Something lurched out of the darkness beside the road. Alaric pulled up sharply, making Paladin rear up at the abruptness of the halt. The creature ambled toward them, its face drawn up in a silent snarl. It was a man dressed in tattered clothes, his skin pale in the moonlight. His outstretched hands were tipped with long, sharp nails dark with some substance that looked sticky. His mouth opened, but no sound emerged.
Alaric swore and drew his sword. “I think we’re at the right place.”
“There’s more of them,” Dianthe said, pointing. More dark shapes came toward them along the road, their gait slow but steady.
“We don’t have time for this,” Alaric exclaimed. “Press on, and don’t engage unless you have to. Perrin—”

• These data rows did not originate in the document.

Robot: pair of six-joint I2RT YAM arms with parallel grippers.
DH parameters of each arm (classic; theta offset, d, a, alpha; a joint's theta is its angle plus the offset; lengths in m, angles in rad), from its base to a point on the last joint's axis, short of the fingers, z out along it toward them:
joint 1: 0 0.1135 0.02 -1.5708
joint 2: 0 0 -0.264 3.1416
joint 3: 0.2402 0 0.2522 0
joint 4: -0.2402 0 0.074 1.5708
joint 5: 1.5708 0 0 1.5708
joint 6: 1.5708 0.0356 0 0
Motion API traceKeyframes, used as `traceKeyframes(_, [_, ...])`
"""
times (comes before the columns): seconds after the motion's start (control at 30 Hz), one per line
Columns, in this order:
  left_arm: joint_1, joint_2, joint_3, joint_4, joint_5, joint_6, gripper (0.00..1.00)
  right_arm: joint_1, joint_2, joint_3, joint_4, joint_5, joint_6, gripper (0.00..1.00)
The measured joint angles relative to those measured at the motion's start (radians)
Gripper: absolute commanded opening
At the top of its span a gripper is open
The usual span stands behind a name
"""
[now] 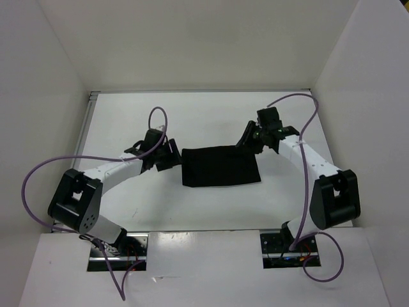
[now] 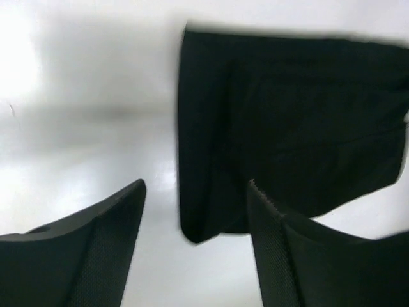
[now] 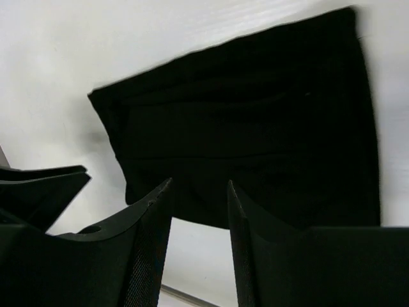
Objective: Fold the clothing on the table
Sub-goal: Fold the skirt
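Observation:
The clothing (image 1: 220, 166) is a small black cloth lying flat as a rough rectangle in the middle of the white table (image 1: 128, 121). My left gripper (image 1: 167, 155) stands just off its left edge and is open. In the left wrist view the cloth (image 2: 287, 121) lies ahead, its near corner between the spread fingertips of that gripper (image 2: 196, 185), which holds nothing. My right gripper (image 1: 248, 137) is open at the cloth's far right corner. In the right wrist view the cloth (image 3: 255, 128) lies beyond this empty gripper (image 3: 199, 182).
White walls (image 1: 38, 96) close in the table on the left, back and right. A thin metal rim (image 1: 86, 134) runs along the left edge. Purple cables (image 1: 38, 173) loop from both arms. The arm bases (image 1: 118, 246) sit at the near edge.

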Motion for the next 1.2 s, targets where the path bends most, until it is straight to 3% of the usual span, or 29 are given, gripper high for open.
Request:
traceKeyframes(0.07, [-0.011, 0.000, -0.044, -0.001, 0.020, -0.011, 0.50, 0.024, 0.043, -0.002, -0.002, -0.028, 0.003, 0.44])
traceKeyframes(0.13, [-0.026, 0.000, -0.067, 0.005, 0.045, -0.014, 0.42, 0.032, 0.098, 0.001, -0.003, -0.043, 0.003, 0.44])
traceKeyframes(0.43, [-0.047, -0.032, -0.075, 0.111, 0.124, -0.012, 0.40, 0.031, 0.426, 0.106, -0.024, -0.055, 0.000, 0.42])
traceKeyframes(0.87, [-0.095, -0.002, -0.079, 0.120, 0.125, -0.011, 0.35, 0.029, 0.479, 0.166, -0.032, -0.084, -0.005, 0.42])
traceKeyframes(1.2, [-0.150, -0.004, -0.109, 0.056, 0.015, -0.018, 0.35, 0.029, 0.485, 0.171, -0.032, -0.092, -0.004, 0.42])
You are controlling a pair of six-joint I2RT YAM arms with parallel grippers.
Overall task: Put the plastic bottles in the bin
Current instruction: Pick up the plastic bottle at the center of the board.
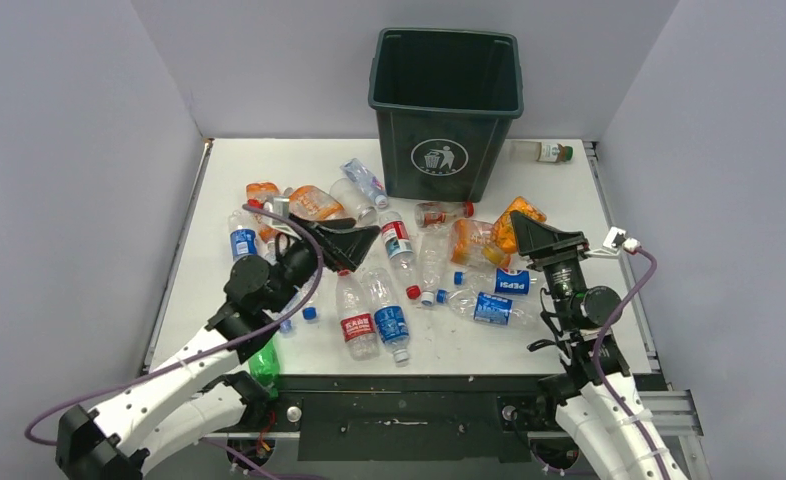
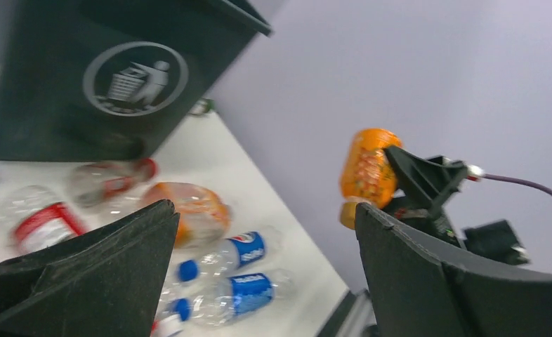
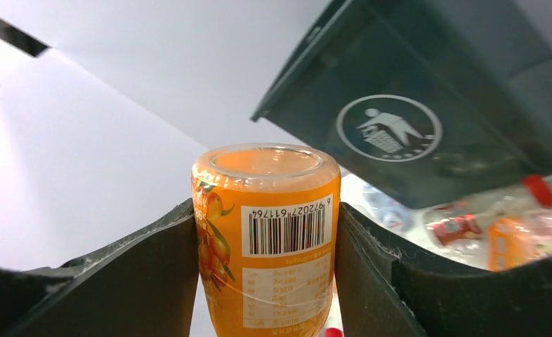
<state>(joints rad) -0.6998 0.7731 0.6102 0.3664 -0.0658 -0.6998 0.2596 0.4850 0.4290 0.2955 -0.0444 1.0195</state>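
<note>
The dark green bin stands at the back of the white table. Several plastic bottles lie in front of it, among them two Pepsi bottles, a red-labelled one and a green one. My right gripper is shut on an orange bottle, held off the table at the right; the bin is ahead of it. My left gripper hovers open and empty over the bottles left of centre, with nothing between its fingers.
One more bottle lies behind the bin at the back right. White walls close in three sides. A purple cable loops over the left arm, and another hangs beside the right arm.
</note>
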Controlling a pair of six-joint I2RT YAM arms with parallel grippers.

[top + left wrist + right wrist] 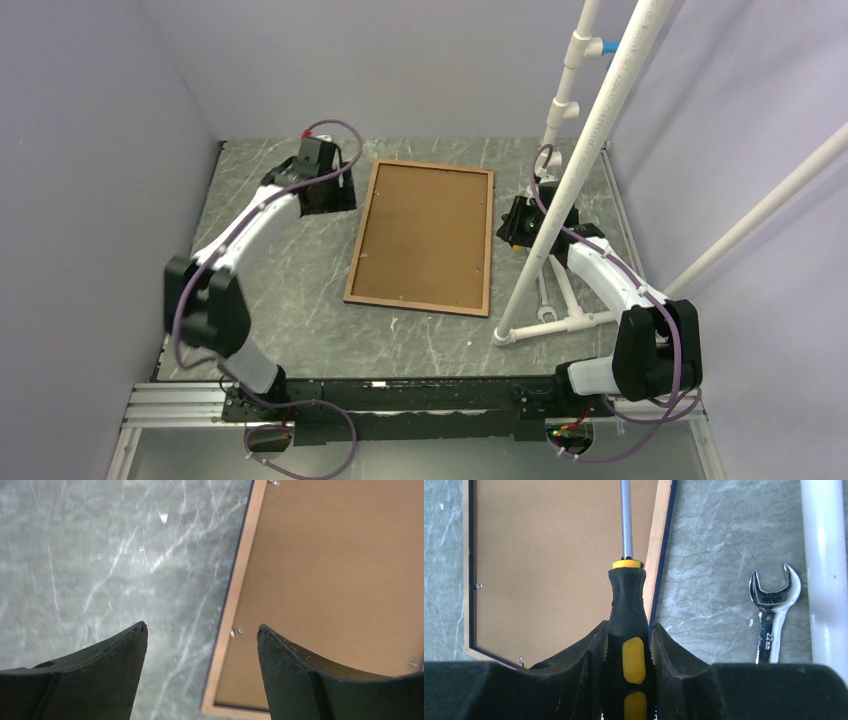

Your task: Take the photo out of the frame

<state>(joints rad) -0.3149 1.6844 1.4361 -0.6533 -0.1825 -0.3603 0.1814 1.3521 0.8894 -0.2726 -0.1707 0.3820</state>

“One moment,” Perrin said, maneuvering past Alaric and Dianthe with a scrap of blessing held high. He rattled off an invocation, and a pearly shield sprang up just in time for the undead to walk into it. The shield wasn’t the full dome, but it was larger than the personal shield, a curved surface that reached to both sides of the road and well over even Alaric’s head. The undead tried to keep walking toward them, but slid along the shield back the direction it had come. “Ride,” Perrin said. “More are coming.”
They rode, following the shield, which moved with them and brushed undead aside to lie flailing to get upright at the sides of the road. Sienne glanced to one side. “There are more of them coming up beside and behind,” she said, pulling out her spellbook. “Damn, but I wish I had scorch.” She sent a blast of fire toward an undead, then another. They just kept coming, though they flailed their arms as if they thought that would extinguish the flames. Sienne let her spellbook hang loose and concentrated on riding, though she didn’t know where they thought they were going or what they’d do when they got there. They might just be riding into more danger. But the alternative was giving up, and giving up was unthinkable.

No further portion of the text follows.